Estivemos juntos por ocasião da ascensão dele à liderança da FPK, uma década após sua fundação, uma vez que desde o final do curso de instrutores eu já me deslocara ao interior objetivando cumprir meus desígnios de contribuir para o desenvolvimento do karatê-dô por esta parte do Estado, além de Okuyama sensei em Ribeirão Preto, igualmente integrante do grupo de instrutores proveniente do curso anteriormente referido.”
Kazuo Nagamine enfatizou a importância de Ricardo D’Elia no desenvolvimento da educação física e no contexto fitness em São Paulo.
“Desnecessário dizer da contribuição imensa que D’Elia deu à educação física pelos empreendimentos que capitaneou e também ao karatê do Brasil. Todos sabemos o quanto, na sua inquietude, trabalhou e inovou nessas áreas e tantas outras. Acima de tudo quero lembrar de sua personalidade desafiante e ao mesmo tempo dócil pela gentileza, respeito e educação no trato com as pessoas com quem se relacionava. Um amigo querido”, pontuou.

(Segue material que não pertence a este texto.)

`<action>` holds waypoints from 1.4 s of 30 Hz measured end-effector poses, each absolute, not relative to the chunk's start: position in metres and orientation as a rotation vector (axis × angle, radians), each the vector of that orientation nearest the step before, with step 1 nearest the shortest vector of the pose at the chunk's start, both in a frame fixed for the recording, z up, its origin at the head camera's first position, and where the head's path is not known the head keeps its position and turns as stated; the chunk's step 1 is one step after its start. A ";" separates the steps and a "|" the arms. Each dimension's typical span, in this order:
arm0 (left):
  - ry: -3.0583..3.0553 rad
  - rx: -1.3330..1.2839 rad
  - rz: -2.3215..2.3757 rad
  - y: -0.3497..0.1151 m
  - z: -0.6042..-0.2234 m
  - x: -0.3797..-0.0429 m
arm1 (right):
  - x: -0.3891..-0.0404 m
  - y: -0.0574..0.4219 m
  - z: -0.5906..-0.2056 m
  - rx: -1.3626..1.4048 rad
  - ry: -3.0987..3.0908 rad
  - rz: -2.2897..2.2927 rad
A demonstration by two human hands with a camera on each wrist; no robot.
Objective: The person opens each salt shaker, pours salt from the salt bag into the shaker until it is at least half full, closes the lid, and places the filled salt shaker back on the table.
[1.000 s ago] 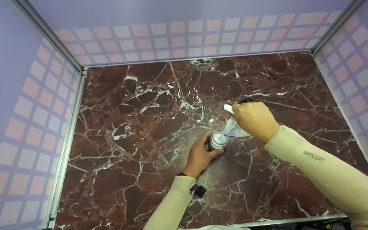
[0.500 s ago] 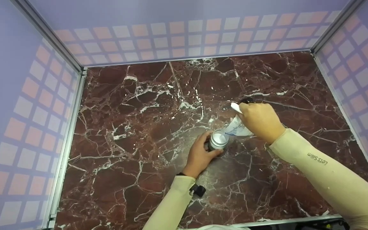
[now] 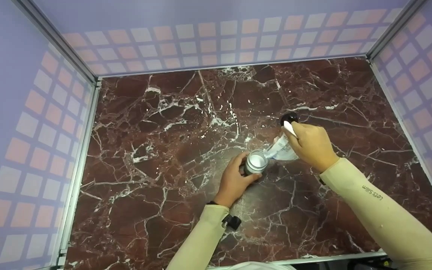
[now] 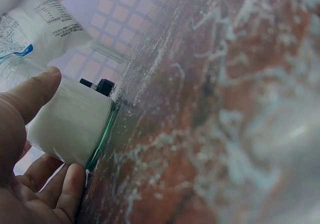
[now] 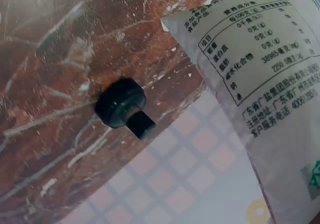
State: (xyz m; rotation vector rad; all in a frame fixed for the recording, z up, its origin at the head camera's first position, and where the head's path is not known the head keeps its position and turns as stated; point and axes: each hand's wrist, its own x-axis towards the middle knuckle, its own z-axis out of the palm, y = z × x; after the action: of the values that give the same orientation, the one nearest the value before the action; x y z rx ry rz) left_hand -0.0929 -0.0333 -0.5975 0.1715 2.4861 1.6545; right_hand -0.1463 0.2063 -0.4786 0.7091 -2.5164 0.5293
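Observation:
A clear glass jar (image 3: 256, 163) stands upright on the marbled surface, with white salt inside. My left hand (image 3: 235, 182) holds it, fingers and thumb curled round its side. In the left wrist view, the white fill takes up most of the jar (image 4: 75, 119). My right hand (image 3: 312, 145) grips a printed plastic salt bag (image 3: 282, 150) by its gathered end. The bag's lower corner is at the jar's rim. Printed nutrition text covers the bag (image 5: 265, 59) in the right wrist view.
A round black stopper with a knob (image 5: 119, 103) lies on the marbled table (image 3: 144, 217) just beyond the right hand. White specks are scattered across the table's middle. Purple checkered panels (image 3: 208, 22) enclose the back and both sides.
My right hand has moved a little to the right and towards me with the salt bag, bringing more of the black stopper into view. The left hand and jar have hardly moved.

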 end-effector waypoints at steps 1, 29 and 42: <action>2.483 0.168 1.657 -0.033 -0.597 -0.093 | -0.146 0.208 -0.481 0.701 -2.502 0.566; 2.570 0.166 1.625 -0.033 -0.598 -0.096 | -0.145 0.258 -0.564 -0.041 -1.636 1.603; 2.585 0.179 1.615 -0.032 -0.600 -0.092 | -0.159 0.277 -0.583 -0.274 -1.408 1.899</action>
State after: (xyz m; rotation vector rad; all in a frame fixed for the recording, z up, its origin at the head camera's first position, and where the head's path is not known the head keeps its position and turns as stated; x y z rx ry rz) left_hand -0.0922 -0.0324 -0.6001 0.1795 2.5849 1.6145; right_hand -0.1591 0.2767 -0.5829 -0.2742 -1.4081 1.8985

Nagamine destacou a importância da família na vida de D’Elia e o cuidado na formação de seus filhos e entes queridos.
“Sempre enaltecendo seus familiares, dignos de orgulho em nossas conversar recentes, não somente pelos seus feitos, mas pelo caráter e dignidade que tinha conseguido transferir na educação oferecida. Qualidades imprescindíveis ao ser humano e que foram enaltecidas pelo rigor dos treinos em nosso Caminho (Dô). A dívida contraída (giri) para com o karatê-dô percebida por ele se transforma em algo impagável, dignifica o ser humano que a assume como credor.”
Kazuo Kawano Nagamine se despediu do amigo e evocou o sentimento da verdade no coração.
“Não perdemos Ricardo Ortiz D’Elia, o Zelão. Sua contribuição em vida permanecerá como um legado, cabendo a cada um de nós dignificá-lo não somente pela lembrança, mas pelas ações e continuidade. Com o sentimento da Verdade no Coração (kokoro), meus cumprimentos à família e profunda reverência à D’Elia sensei, que sempre me tratava carinhosamente por amigo Nagamine”.
José Ricardo Ortiz D’Elia deixa a esposa Regina Oliveira D’Elia, os filhos Luciano, Caio e Leonardo, noras e netos.